_Work required_: Produce a faithful copy of the data, one that leaves out the pictures.

(Dataset entries)
---+---
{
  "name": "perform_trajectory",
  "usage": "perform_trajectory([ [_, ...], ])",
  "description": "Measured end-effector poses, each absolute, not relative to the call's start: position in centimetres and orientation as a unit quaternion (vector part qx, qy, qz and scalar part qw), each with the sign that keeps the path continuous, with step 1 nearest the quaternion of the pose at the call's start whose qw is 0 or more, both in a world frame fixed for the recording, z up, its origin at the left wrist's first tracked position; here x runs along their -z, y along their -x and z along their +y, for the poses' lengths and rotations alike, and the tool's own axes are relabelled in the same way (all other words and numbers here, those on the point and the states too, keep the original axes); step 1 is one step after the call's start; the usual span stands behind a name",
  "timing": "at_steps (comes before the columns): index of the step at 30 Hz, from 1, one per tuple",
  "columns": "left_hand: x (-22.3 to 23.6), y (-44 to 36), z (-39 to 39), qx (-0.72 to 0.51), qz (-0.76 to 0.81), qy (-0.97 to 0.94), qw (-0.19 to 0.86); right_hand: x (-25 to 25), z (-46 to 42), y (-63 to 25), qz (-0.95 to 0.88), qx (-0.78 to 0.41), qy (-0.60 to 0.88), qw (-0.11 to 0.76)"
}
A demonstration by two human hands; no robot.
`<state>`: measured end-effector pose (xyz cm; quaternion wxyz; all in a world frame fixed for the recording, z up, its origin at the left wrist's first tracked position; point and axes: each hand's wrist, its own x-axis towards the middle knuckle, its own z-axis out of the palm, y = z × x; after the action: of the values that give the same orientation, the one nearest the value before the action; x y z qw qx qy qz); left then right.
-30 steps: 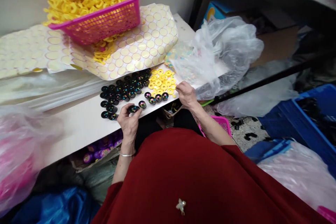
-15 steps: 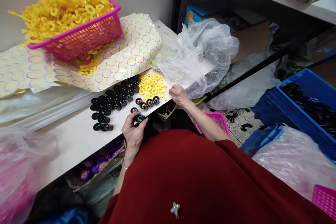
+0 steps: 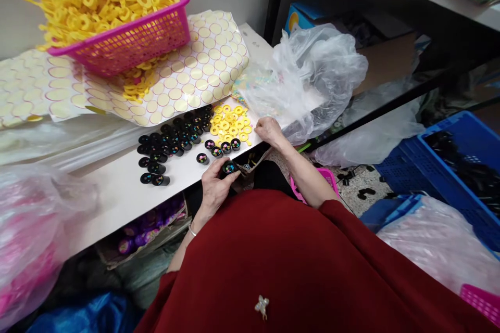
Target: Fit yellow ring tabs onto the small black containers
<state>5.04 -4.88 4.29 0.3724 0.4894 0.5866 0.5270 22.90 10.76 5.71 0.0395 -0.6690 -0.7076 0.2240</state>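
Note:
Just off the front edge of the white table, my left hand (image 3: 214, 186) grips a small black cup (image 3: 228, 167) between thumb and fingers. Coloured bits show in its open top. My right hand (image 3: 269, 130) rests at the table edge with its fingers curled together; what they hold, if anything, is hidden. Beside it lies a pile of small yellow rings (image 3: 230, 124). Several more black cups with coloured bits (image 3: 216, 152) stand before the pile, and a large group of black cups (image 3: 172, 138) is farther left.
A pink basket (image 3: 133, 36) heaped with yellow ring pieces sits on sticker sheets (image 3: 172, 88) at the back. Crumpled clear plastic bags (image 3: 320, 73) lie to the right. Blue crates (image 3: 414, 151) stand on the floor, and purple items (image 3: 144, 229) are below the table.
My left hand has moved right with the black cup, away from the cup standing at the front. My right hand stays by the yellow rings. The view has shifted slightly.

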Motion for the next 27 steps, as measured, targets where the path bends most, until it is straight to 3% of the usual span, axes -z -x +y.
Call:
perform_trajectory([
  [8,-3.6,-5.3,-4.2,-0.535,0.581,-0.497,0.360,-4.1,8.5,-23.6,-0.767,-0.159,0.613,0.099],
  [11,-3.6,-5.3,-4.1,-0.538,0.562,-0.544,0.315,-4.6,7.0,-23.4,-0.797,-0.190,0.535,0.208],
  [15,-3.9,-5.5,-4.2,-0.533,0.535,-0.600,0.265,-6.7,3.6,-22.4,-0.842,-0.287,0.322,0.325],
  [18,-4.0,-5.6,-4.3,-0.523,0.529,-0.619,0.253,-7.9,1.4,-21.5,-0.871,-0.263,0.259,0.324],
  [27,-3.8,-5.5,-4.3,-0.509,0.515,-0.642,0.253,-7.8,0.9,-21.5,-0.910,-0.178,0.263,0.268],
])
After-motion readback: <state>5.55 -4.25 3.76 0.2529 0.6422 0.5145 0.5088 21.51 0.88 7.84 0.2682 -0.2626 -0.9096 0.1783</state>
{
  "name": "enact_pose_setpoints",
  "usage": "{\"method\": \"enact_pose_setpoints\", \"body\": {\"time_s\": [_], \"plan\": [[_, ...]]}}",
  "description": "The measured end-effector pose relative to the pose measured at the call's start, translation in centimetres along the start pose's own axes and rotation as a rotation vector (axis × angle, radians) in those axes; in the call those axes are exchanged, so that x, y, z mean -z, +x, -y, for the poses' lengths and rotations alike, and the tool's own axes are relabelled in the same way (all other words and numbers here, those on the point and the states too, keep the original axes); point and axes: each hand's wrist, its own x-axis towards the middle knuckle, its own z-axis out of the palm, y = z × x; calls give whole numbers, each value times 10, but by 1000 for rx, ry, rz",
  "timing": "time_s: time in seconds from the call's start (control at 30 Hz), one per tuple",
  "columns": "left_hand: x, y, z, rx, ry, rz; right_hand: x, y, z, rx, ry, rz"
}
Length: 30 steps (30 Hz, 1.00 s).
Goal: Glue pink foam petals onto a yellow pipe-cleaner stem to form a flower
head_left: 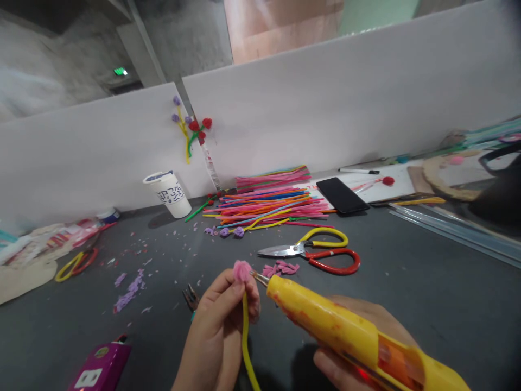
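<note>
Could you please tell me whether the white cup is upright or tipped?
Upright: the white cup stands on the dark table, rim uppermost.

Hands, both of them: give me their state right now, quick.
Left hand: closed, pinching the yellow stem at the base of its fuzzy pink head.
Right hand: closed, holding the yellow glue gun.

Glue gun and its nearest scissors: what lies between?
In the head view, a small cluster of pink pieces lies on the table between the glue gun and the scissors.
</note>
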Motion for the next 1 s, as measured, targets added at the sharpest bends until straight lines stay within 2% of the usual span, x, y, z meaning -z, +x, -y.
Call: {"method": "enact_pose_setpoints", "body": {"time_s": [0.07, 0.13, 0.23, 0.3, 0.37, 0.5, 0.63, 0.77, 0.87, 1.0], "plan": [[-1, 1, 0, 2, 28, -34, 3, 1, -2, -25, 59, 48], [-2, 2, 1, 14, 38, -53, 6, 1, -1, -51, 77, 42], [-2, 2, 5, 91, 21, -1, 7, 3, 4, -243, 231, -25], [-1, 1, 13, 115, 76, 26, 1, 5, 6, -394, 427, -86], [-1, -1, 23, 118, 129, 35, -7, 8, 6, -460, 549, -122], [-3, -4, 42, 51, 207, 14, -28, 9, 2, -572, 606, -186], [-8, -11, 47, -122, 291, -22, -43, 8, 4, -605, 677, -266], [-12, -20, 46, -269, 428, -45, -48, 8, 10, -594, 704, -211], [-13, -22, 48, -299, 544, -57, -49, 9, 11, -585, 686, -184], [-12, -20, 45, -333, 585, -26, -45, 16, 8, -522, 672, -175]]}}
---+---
_Result of this exercise_:
{
  "name": "perform_trajectory",
  "usage": "perform_trajectory([ [_, ...], ])",
  "description": "Measured end-effector poses, each absolute, not relative to the call's start: position in centimetres and orientation as a unit quaternion (vector part qx, qy, qz and scalar part qw), each with the sign that keeps the path continuous, with step 1 nearest the quaternion of the pose at the call's start whose qw is 0 or more, both in a world frame fixed for the recording, z up, its origin at the left wrist's first tracked position; here x runs along their -z, y along their -x and z along their +y, for the poses' lengths and rotations alike, and the tool's own axes are relabelled in the same way (all other words and numbers here, those on the point and the states too, keep the original axes); step 1 is one step after the call's start; the usual span stands behind a name",
  "timing": "at_steps (comes before the columns): index of the step at 30 Hz, from 1, one per tuple",
  "columns": "left_hand: x (-22.3 to 23.6), y (-44 to 36), z (-39 to 39), qx (-0.72 to 0.51), qz (-0.76 to 0.81), qy (-0.97 to 0.94), qw (-0.19 to 0.86); right_hand: x (-25 to 25), z (-46 to 42), y (-63 to 25), qz (-0.95 to 0.88), qx (-0.78 to 0.41), qy (-0.60 to 0.88), qw (-0.11 to 0.76)"
}
A demonstration by two human hands; no robot.
`<state>`: measured end-effector pose (xyz cm; quaternion wxyz; all in a world frame fixed for the recording, z up, its origin at the left wrist's first tracked position; point and axes: each hand's wrist, its own x-axis towards the middle knuckle, its own z-axis out of the palm, y = z × x; after the action: of the values that give the same orientation, the one nearest the value before the action; x y z qw qx qy qz); left then right.
-30 steps: 
-15 steps: 
+0 steps: 
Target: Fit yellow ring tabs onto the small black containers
<state>5.04 -4.88 4.29 0.3724 0.4894 0.5866 0.5270 22.90 10.76 5.71 0.0395 -0.6690 -0.7076 0.2240</state>
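Note:
Just off the front edge of the white table, my left hand (image 3: 214, 186) grips a small black cup (image 3: 228, 167) between thumb and fingers. Coloured bits show in its open top. My right hand (image 3: 269, 130) rests at the table edge with its fingers curled together; what they hold, if anything, is hidden. Beside it lies a pile of small yellow rings (image 3: 230, 124). Several more black cups with coloured bits (image 3: 216, 152) stand before the pile, and a large group of black cups (image 3: 172, 138) is farther left.
A pink basket (image 3: 133, 36) heaped with yellow ring pieces sits on sticker sheets (image 3: 172, 88) at the back. Crumpled clear plastic bags (image 3: 320, 73) lie to the right. Blue crates (image 3: 414, 151) stand on the floor, and purple items (image 3: 144, 229) are below the table.
My left hand has moved right with the black cup, away from the cup standing at the front. My right hand stays by the yellow rings. The view has shifted slightly.
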
Motion for the next 27 steps, as measured, targets where the path bends most, until it is straight to 3% of the usual span, axes -z -x +y.
Call:
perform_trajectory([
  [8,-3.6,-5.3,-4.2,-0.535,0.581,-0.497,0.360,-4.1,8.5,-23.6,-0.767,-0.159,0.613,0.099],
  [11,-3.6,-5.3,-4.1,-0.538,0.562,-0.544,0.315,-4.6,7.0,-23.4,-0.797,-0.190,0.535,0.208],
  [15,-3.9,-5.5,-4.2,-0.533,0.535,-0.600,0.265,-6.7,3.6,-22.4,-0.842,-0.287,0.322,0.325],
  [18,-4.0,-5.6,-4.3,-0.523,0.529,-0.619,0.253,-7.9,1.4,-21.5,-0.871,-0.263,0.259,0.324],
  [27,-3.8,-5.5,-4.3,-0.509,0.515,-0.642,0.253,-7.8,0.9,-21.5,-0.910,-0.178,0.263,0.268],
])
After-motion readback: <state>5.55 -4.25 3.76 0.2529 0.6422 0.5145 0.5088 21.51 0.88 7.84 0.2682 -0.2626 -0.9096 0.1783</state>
{
  "name": "enact_pose_setpoints",
  "usage": "{\"method\": \"enact_pose_setpoints\", \"body\": {\"time_s\": [_], \"plan\": [[_, ...]]}}",
  "description": "The measured end-effector pose relative to the pose measured at the call's start, translation in centimetres along the start pose's own axes and rotation as a rotation vector (axis × angle, radians) in those axes; in the call those axes are exchanged, so that x, y, z mean -z, +x, -y, for the poses' lengths and rotations alike, and the tool's own axes are relabelled in the same way (all other words and numbers here, those on the point and the states too, keep the original axes); point and axes: each hand's wrist, its own x-axis towards the middle knuckle, its own z-axis out of the palm, y = z × x; calls give whole numbers, each value times 10, but by 1000 for rx, ry, rz",
  "timing": "time_s: time in seconds from the call's start (control at 30 Hz), one per tuple",
  "columns": "left_hand: x, y, z, rx, ry, rz; right_hand: x, y, z, rx, ry, rz"
}
Length: 30 steps (30 Hz, 1.00 s).
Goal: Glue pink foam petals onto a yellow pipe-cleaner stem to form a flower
head_left: 
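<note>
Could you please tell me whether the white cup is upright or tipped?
Upright: the white cup stands on the dark table, rim uppermost.

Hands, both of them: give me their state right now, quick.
Left hand: closed, pinching the yellow stem at the base of its fuzzy pink head.
Right hand: closed, holding the yellow glue gun.

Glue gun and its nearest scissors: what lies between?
In the head view, a small cluster of pink pieces lies on the table between the glue gun and the scissors.
</note>
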Motion for the next 1 s, as measured, targets added at the sharpest bends until straight lines stay within 2% of the usual span, x, y, z meaning -z, +x, -y.
Call: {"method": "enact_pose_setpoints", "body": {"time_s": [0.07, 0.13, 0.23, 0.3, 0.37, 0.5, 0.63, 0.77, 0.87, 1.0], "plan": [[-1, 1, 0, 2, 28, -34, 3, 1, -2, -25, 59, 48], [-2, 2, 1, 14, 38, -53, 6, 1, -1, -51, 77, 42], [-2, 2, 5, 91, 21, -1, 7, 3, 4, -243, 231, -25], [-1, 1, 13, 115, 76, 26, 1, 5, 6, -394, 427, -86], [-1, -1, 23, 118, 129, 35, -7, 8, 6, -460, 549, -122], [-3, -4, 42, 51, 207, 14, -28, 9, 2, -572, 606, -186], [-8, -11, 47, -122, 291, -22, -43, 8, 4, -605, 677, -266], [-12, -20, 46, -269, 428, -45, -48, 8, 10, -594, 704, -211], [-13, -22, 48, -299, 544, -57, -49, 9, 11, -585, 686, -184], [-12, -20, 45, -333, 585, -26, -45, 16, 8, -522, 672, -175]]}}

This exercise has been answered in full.